The Chinese Body Clock
The Chinese Body Clock or Organ Clock is part of the larger philosophy and practice of Traditional Chinese Medicine (TCM). The Body Clock encourages us to match our actions to the most appropriate energetic times. It’s about adaptation, balance, rest, and recovery.
The clock is based on a 24-hour time period, and each organ corresponds to a two-hour interval. The most important aspect of the body clock is its ability to explain how the body functions at particular times of the day to maintain our health and fight disease. The TCM Body Clock tells us when it is best to eat, sleep and exercise and much more. Specific emotions in TCM are naturally associated with organs, which are also linked to the time of day.
Working style of the Chinese body clock:
5-7am is the time of the Large Intestine making it a perfect time to have a bowel movement and remove toxins from the day before. It is also the ideal time to wash your body and comb your hair.
7-9am is the time of the Stomach so it is important to eat the biggest meal of the day here to optimize digestion and absorption. Warm meals that are high in nutrition are best in the morning.
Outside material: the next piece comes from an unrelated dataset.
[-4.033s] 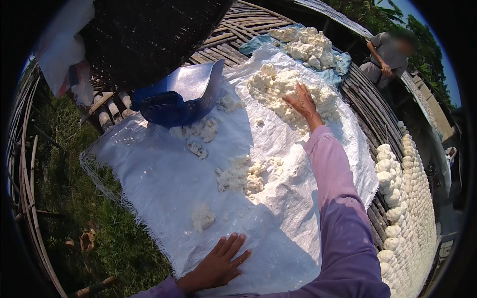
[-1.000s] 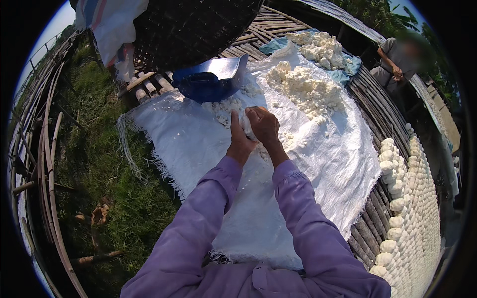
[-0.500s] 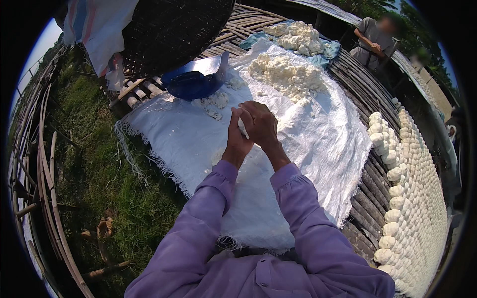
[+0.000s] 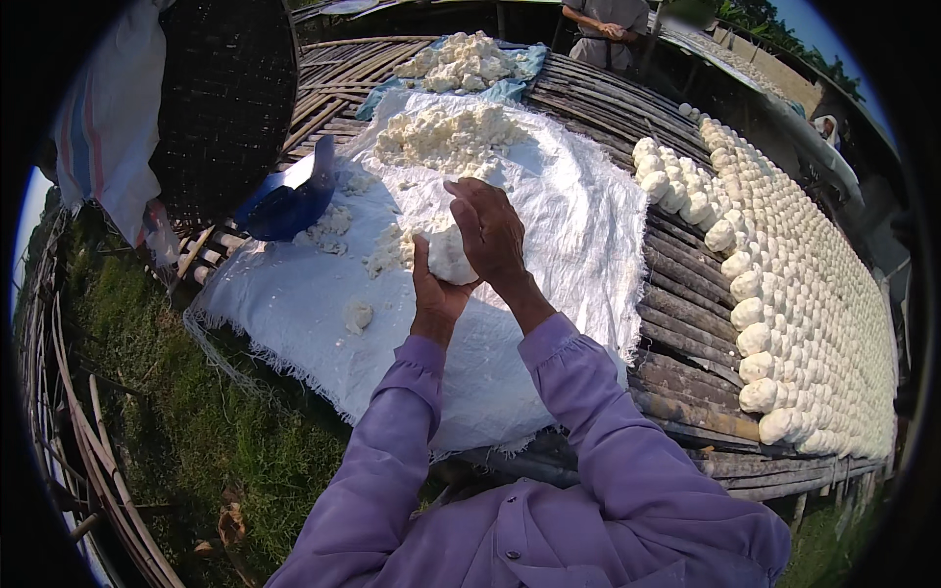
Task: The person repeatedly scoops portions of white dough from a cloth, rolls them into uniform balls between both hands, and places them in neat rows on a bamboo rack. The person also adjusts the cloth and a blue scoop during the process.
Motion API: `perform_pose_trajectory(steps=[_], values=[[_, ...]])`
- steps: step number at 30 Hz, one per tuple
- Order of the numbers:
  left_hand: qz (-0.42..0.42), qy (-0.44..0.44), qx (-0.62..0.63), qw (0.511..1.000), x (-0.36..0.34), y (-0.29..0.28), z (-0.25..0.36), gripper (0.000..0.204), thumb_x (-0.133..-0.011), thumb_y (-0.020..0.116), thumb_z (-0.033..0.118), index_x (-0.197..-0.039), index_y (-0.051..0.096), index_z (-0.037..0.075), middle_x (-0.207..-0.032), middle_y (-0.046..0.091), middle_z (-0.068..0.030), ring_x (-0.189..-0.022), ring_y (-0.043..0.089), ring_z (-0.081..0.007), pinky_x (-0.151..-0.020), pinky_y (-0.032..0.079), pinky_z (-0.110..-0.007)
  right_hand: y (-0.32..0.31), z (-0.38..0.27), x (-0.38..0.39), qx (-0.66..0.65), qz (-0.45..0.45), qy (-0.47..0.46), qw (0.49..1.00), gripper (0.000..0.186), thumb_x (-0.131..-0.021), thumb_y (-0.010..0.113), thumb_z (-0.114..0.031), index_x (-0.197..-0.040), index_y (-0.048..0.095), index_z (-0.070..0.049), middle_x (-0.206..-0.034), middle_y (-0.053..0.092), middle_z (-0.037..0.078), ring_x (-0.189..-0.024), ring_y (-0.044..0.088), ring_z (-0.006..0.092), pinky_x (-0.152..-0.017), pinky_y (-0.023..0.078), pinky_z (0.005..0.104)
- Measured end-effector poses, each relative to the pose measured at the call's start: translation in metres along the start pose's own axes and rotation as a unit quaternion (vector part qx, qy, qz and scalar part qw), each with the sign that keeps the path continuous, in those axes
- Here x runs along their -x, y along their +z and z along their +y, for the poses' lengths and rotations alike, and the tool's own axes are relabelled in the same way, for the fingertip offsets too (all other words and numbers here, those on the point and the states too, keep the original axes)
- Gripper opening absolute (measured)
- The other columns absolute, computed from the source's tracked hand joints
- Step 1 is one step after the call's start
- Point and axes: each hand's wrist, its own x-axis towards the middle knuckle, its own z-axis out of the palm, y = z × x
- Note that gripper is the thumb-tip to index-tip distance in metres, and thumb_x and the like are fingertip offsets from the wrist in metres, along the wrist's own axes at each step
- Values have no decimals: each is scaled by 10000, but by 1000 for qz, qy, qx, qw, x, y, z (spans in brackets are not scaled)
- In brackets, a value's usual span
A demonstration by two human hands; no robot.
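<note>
A white dough ball (image 4: 451, 255) sits between my two hands above a white woven sheet (image 4: 578, 235). My left hand (image 4: 439, 297) cups it from below and the left, the thumb up along its side. Pressed to the ball's right side is my right hand (image 4: 493, 235), with its fingers reaching past the top. Just beyond my hands lies a heap of crumbly white dough (image 4: 446, 137). Loose crumbs (image 4: 387, 250) lie left of the ball, and a small lump (image 4: 359, 316) rests nearer to me on the sheet.
A blue scoop (image 4: 289, 206) and a dark woven basket (image 4: 225, 108) are at the far left. More dough (image 4: 461, 61) lies on a blue cloth at the back. Rows of white balls (image 4: 784, 294) cover the bamboo platform (image 4: 686, 318) at right. Another person (image 4: 608, 29) is beyond.
My view has swung right, so the sheet and scoop sit further left in it. My hands, wrapped closely together before, have parted a little, and the dough ball shows between them.
</note>
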Motion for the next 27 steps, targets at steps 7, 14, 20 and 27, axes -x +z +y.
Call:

9-11am is the time of the Pancreas and Spleen, where enzymes are released to help digest food and release energy for the day ahead. This is the ideal time to exercise and work. Do your most taxing tasks of the day at this time.
11am-1pm is the time of the Heart which will work to pump nutrients around the body to help provide you with energy and nutrition. This is also a good time to eat lunch and it is recommended to have a light, cooked meal. Having a one hour nap or a cup of tea is also recommended during this time.
1-3pm is the time of the Small Intestine and is when food eaten earlier will complete its digestion and assimilation. This is also a good time to go about daily tasks or exercise.
3-5pm is the time of the Bladder when metabolic wastes move into the kidney’s filtration system. This is the perfect time to study or complete brain-challenging work. Another cup of tea is advised as is drinking a lot of water to help aid detoxification processes.
5-7pm is the time of the Kidneys when the blood is filtered, and the kidneys work to maintain proper chemical balance. This is the perfect time to have dinner and to activate your circulation either by walking, having a massage or stretching.
7-9pm is the time of Circulation when nutrients are carried to the capillaries and to each cell. This is the perfect time to read. Avoid doing mental activities at this time.
9-11pm is the time of Triple Heater or endocrine system where the body’s homeostasis is adjusted, and enzymes are replenished. It is recommended to sleep at this time so the body can conserve energy for the following day.
11pm-1am is the time of the Gall Bladder and in order to wake feeling energized the body should be at rest. In Chinese medicine, this period of time is when yin energy fades ad yang energy begins to grow. Yang energy helps you to keep active during the day and is stored when you are asleep.
1-3am is the time of the Liver and a time when the body should be asleep. During this time, toxins are released from the body and fresh new blood is made. If you find yourself waking during this time, you could have too much yang energy or problems with your liver or detoxification pathways.
3-5am the time of the Lungs and again, this is the time where the body should be asleep. If woken at this time, nerve soothing exercises are recommended such as breathing exercises. The body should be kept warm at this time too to help the lungs replenish the body with oxygen.